昨天分析了 nacos 动态配置的源码解析,今天来看下 nacos 服务注册的相关源码。
一、注册中心原理
二、客户端注册服务源码
使用 nacos 的服务注册功能,需要先引入对应的依赖:
com.alibaba.cloud
spring-cloud-starter-alibaba-nacos-discovery
依照惯例,从 spring.factories 文件找自动配置的入口
从 com.alibaba.cloud.nacos.registry.NacosServiceRegistryAutoConfiguration 中,找到创建 NacosAutoServiceRegistration 对象的方法
@Bean
@ConditionalOnBean({AutoServiceRegistrationProperties.class})
public NacosAutoServiceRegistration nacosAutoServiceRegistration(NacosServiceRegistry registry, AutoServiceRegistrationProperties autoServiceRegistrationProperties, NacosRegistration registration) {
return new NacosAutoServiceRegistration(registry, autoServiceRegistrationProperties, registration);
}
NacosAutoServiceRegistration 类继承自 AbstractAutoServiceRegistration 类,查看整个继承关系,可以看到 AbstractAutoServiceRegistration 实现了 ApplicationListener 接口
这下就好办了,我们直接找 Event 相关的方法,最终确定到了 AbstractAutoServiceRegistration 类中的 onApplicationEvent(WebServerInitializedEvent event) 方法,代码如下:
public void onApplicationEvent(WebServerInitializedEvent event) {
this.bind(event);
}
/** @deprecated */
@Deprecated
public void bind(WebServerInitializedEvent event) {
ApplicationContext context = event.getApplicationContext();
if (!(context instanceof ConfigurableWebServerApplicationContext) || !"management".equals(((ConfigurableWebServerApplicationContext)context).getServerNamespace())) {
this.port.compareAndSet(0, event.getWebServer().getPort());
// 调用了 start 方法
this.start();
}
}
start() 方法的内容如下:
public void start() {
// 判断是否已开启注册
if (!this.isEnabled()) {
if (logger.isDebugEnabled()) {
logger.debug("Discovery Lifecycle disabled.

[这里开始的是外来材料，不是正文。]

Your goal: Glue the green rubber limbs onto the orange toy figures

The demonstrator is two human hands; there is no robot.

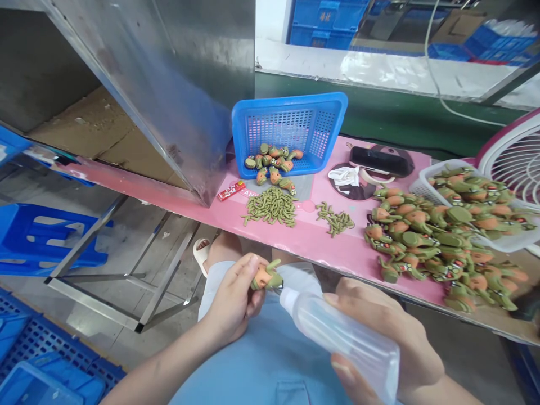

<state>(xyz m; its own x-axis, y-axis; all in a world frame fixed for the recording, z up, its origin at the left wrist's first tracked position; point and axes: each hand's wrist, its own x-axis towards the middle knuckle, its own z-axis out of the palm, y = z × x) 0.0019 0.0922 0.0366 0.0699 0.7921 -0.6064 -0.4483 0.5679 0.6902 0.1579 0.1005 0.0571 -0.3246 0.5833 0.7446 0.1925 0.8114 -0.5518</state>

Not starting");
}
} else {
if (!this.running.get()) {
this.context.publishEvent(new InstancePreRegisteredEvent(this, this.getRegistration()));
// 调用 register() 方法
this.register();
if (this.shouldRegisterManagement()) {
this.registerManagement();
}
this.context.publishEvent(new InstanceRegisteredEvent(this, this.getConfiguration()));
this.running.compareAndSet(false, true);
}
}
}
这个 register 方法,最终会调用到 com.alibaba.cloud.nacos.registry.NacosServiceRegistry#register 方法中,内容如下:
public void register(Registration registration) {
if (StringUtils.isEmpty(registration.getServiceId())) {
log.warn("No service to register for nacos client...");
} else {
// .... 其余代码省略
try {
// 调用 registerInstance() 方法
namingService.registerInstance(serviceId, group, instance);
log.info("nacos registry, {} {} {}:{} register finished", new Object[]{group, serviceId, instance.getIp(), instance.getPort()});
} catch (Exception var7) {
log.error("nacos registry, {} register failed...{},", new Object[]{serviceId, registration.toString(), var7});
ReflectionUtils.rethrowRuntimeException(var7);
}
}
}
最终会调用到 com.alibaba.nacos.client.naming.net.NamingProxy#registerService 的方法
public void registerService(String serviceName, String groupName, Instance instance) throws NacosException {
NAMING_LOGGER.info("[REGISTER-SERVICE] {} registering service {} with instance: {}", namespaceId, serviceName,
instance);
// 拼接了一系列参数
final Map params = new HashMap(16);
params.put(CommonParams.NAMESPACE_ID, namespaceId);
params.put(CommonParams.SERVICE_NAME, serviceName);
params.put(CommonParams.GROUP_NAME, groupName);
params.put(CommonParams.CLUSTER_NAME, instance.getClusterName());
params.put("ip", instance.getIp());
params.put("port", String.valueOf(instance.getPort()));
params.put("weight", String.valueOf(instance.getWeight()));
params.put("enable", String.valueOf(instance.isEnabled()));
params.put("healthy", String.valueOf(instance.isHealthy()));
params.put("ephemeral", String.valueOf(instance.isEphemeral()));
params.put("metadata", JacksonUtils.toJson(instance.getMetadata()));
// 调用服务端的 /nacos/v1/ns/instance
reqApi(UtilAndComs.nacosUrlInstance, params, HttpMethod.POST);
}
至此,客户端启动时注册服务的代码已经分析完成,接下来一起看下服务端是怎么处理的
三、服务端接收服务注册的源码
根据调用的 /nacos/v1/ns/instance 路径,找到服务端对应的处理方法:com.alibaba.nacos.naming.controllers.InstanceController#register
@CanDistro
@PostMapping
@Secured(parser = NamingResourceParser.class, action = ActionTypes.WRITE)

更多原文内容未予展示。